Dipersiapkan pula batu pecah yang juga sebagai alas dasarnya.

SAMIN-NEWS.com, PATI – Selesai progres pelaksanaan pekerjaan pembangunan rumput sintesis untuk Stadion Joyo Kusumo Pati mencapai 13 persen, kini saatnya mengejar dan mempersiapkan pekerjaan lanjutan. Yakni, pemasangan lembar geotekstil, pipa spiral untuk saluran peresapan dan penutup arasnya berupa batu pecah ukuran 2/3, 1/2, dan 1/1 cm, serta bagian permukaan paling atas dengan penutup abu batu.

Sebab, diperkirakan sekitar pertengahan bulan ini (Agustus), order pabrikan untuk rumput sintesis diperkirakan sudah selesai diproduksi, dan siap dikirim ke lokasi pekerjaan.
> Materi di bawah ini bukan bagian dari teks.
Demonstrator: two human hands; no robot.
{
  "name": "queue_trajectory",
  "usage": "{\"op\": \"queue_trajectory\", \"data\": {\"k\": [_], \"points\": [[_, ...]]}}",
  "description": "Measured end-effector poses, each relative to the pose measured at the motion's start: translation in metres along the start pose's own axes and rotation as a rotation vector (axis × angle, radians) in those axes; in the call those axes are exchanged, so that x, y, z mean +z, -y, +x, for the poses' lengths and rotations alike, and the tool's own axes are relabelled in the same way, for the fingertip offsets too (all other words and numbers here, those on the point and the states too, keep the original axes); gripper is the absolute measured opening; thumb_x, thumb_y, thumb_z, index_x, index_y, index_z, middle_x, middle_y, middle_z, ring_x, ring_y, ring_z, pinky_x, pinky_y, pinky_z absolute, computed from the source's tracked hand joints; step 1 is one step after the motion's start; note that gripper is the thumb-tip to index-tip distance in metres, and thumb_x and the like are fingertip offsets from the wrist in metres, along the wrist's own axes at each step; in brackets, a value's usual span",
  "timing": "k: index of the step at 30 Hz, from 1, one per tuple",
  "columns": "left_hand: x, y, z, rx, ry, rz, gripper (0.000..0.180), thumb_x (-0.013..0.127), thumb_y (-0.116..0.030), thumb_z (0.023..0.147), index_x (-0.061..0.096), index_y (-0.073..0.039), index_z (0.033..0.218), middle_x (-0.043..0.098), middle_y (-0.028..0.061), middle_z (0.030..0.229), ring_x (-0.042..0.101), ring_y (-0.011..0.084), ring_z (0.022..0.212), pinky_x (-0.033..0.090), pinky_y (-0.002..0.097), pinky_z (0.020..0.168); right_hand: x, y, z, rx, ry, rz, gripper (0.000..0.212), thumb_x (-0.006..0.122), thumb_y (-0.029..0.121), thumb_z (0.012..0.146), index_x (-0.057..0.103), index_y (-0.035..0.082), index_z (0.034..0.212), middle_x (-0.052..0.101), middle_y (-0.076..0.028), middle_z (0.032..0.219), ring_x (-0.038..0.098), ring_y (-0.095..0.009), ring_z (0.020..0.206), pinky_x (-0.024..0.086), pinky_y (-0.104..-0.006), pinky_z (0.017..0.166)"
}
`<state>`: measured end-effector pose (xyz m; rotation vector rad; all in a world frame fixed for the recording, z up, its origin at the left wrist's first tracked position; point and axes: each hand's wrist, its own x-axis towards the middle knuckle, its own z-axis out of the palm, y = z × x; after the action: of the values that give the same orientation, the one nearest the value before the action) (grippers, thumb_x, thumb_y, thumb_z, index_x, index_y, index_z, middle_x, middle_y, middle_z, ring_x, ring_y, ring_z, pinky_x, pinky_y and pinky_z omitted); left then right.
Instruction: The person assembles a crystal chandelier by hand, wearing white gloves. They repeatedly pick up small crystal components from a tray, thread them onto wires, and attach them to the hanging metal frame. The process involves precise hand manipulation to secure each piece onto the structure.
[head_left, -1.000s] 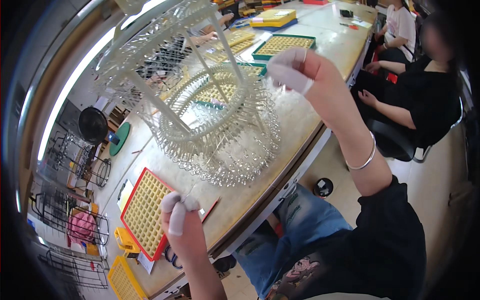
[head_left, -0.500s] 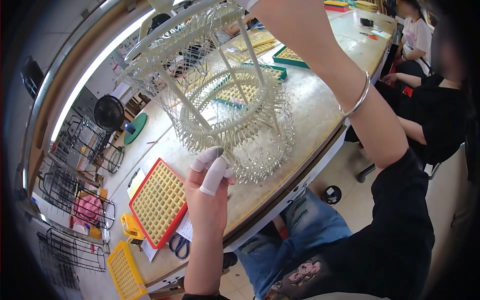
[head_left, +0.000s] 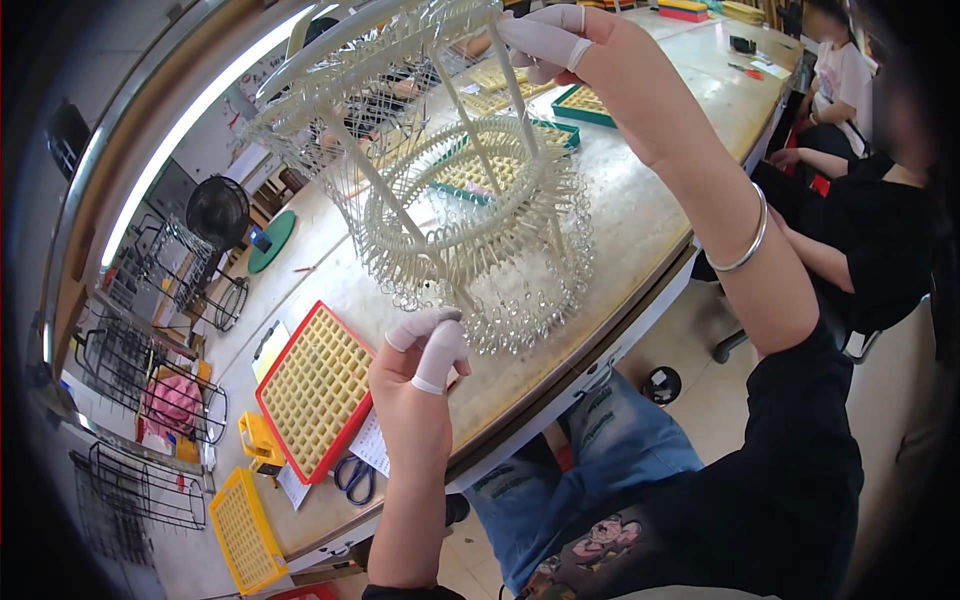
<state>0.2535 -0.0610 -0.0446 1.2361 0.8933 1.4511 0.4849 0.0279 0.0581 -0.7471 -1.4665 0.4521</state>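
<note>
A cream-coloured round rack (head_left: 455, 225) with two tiers of hooks hangs tilted over the table. Small shiny pieces (head_left: 515, 325) dangle from the hooks of its lower ring. My left hand (head_left: 425, 355), with white covers on its fingers, is pinched together just below the near side of that ring; whatever lies between the fingertips is too small to make out. Up at the right end of the rack's top ring is my right hand (head_left: 560, 45), also in white finger covers. Its fingers are closed together there, and what they hold cannot be made out.
On the table (head_left: 430, 400) lie a red-rimmed tray (head_left: 318, 390) of small cells, blue-handled scissors (head_left: 354, 480) and a yellow tape dispenser (head_left: 260, 445). A yellow tray (head_left: 247, 530) sits at the lower left, green trays (head_left: 575, 105) behind the rack. Another person (head_left: 880, 210) sits at the right.
My right hand has come down and right, bringing its fingers into view beside the upper ring. My left hand has shifted slightly down, still pinched.
</note>
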Motion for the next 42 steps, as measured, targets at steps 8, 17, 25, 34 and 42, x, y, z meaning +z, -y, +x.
{"op": "queue_trajectory", "data": {"k": [8,17,25,34,42], "points": [[-0.016,0.015,0.009,0.098,-0.192,0.096,0.01,0.057,-0.006,0.085,0.056,-0.002,0.094,0.053,0.0027,0.077,0.049,0.0091,0.065,0.041,0.023,0.058,0.017,-0.008,-0.002,0.122,0.114,0.301,0.025,0.06,0.021,0.082,0.067,0.005,0.1,0.064,-0.001,0.083,0.056,-0.007,0.076,0.041,-0.0226,0.072],[-0.017,0.036,0.023,0.295,-0.228,0.591,0.01,0.055,-0.008,0.084,0.057,-0.004,0.092,0.053,0.0,0.071,0.046,0.005,0.058,0.037,0.0196,0.052,0.033,-0.003,-0.008,0.105,0.074,0.29,0.03,0.062,0.024,0.083,0.065,0.001,0.1,0.063,-0.001,0.082,0.054,-0.007,0.077,0.04,-0.021,0.069],[-0.02,0.027,0.026,0.241,-0.191,0.577,0.009,0.059,-0.004,0.082,0.058,0.0,0.09,0.047,0.0011,0.083,0.046,0.0059,0.067,0.041,0.0209,0.058,0.025,-0.012,-0.029,0.207,0.336,0.158,0.035,0.064,0.026,0.083,0.06,0.005,0.111,0.065,-0.005,0.095,0.058,-0.01,0.088,0.045,-0.0242,0.074],[-0.029,0.018,0.033,0.208,-0.204,0.616,0.01,0.061,-0.005,0.081,0.061,0.001,0.089,0.055,0.0017,0.076,0.05,0.0059,0.064,0.041,0.0208,0.058,0.069,-0.032,-0.011,-0.001,0.924,-0.409,0.072,0.072,0.036,0.071,0.046,-0.001,0.127,0.058,-0.02,0.113,0.058,-0.027,0.103,0.045,-0.0342,0.088],[-0.035,0.003,0.039,0.198,-0.235,0.686,0.009,0.063,-0.008,0.078,0.063,-0.001,0.083,0.059,0.0029,0.071,0.052,0.0069,0.063,0.041,0.0218,0.057,0.09,-0.039,0.008,0.252,1.091,-0.415,0.081,0.074,0.04,0.064,0.047,-0.004,0.126,0.057,-0.017,0.111,0.054,-0.026,0.104,0.04,-0.0297,0.087]]}}
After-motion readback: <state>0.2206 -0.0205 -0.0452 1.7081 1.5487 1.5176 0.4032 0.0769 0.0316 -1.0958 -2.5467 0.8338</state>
Dengan demikian, rangkaian konstruksi dasar lapangan sebelum rumput sintesis itu dipasang, semuanya harus benar-benar sudah siap, sehingga pelaksanaan pekerjaan tersebut harus dimaksimalkan.

Selain menggelar pelapis geotekstil, kata pelaksana lapangan rekanan yang bersamgkutan, Edy, secara bersamaan langsung juga dipasang saluran peresapan dari pipa spiral dengan diameter 4 ”inci”. ”Saluran ini sudah disiapkan lubangnya melintang ke barat dan ke timur sebanyak 23 titik terpecah menjadi dua bagian dengan terpusat tepat di tengah lapangan,”ujarnya.

Di tengah-tengah antara gulungan geotekstil adalah lubang saluran untuk pipa spiral dengan ukuran 4 ”inci”.

Maksudnya, lanjut Edy, saluran peresapan itu menyesuaikan lebar lapangan dibagi dua dengan titik pusat di tengahnya, sehingga bila terjadi guyuran air hujan meresap cepat di bawah rumput sintesis mengalirnya ke masing-masing saluran terbagi dua. Yakni, ke sisi barat dan sisi timur yang sesuai panjang lapangan berjumlah 23 titik, dan masing-masing berjarak lima meter.

Demngan demikian, berapa pun tingginya curah hujan yang masuk ke lapangan maka akan secepatnya mengalir masuk ke saluran U (Unit) di sekeliling lapangan, dan terakhir baru masuk ke saluran pembuang (drainase). Karena itu, keberhasilan dalam membuat saluran peresepan benar-benar menjadi tuntutan maksimal, agar lapangan dengan rumput sintesis tersebut benar-benar tidak memunculkan genangan air.

Mengingat hal tersebut, maka saluran peresapan berupa pipa berbentuk spiral sehingga ketika harus ditutup material pelapisnya tidak melesak maupun pecah. ”Untuk geotekstil seluruhnya disediakan 28 gulung masing-masing per gulung 100 meter dengan lebar 4 meter, sehingga lebar seluruhnya sudah mencapai 11.000 meter lebih,”imbuhnya.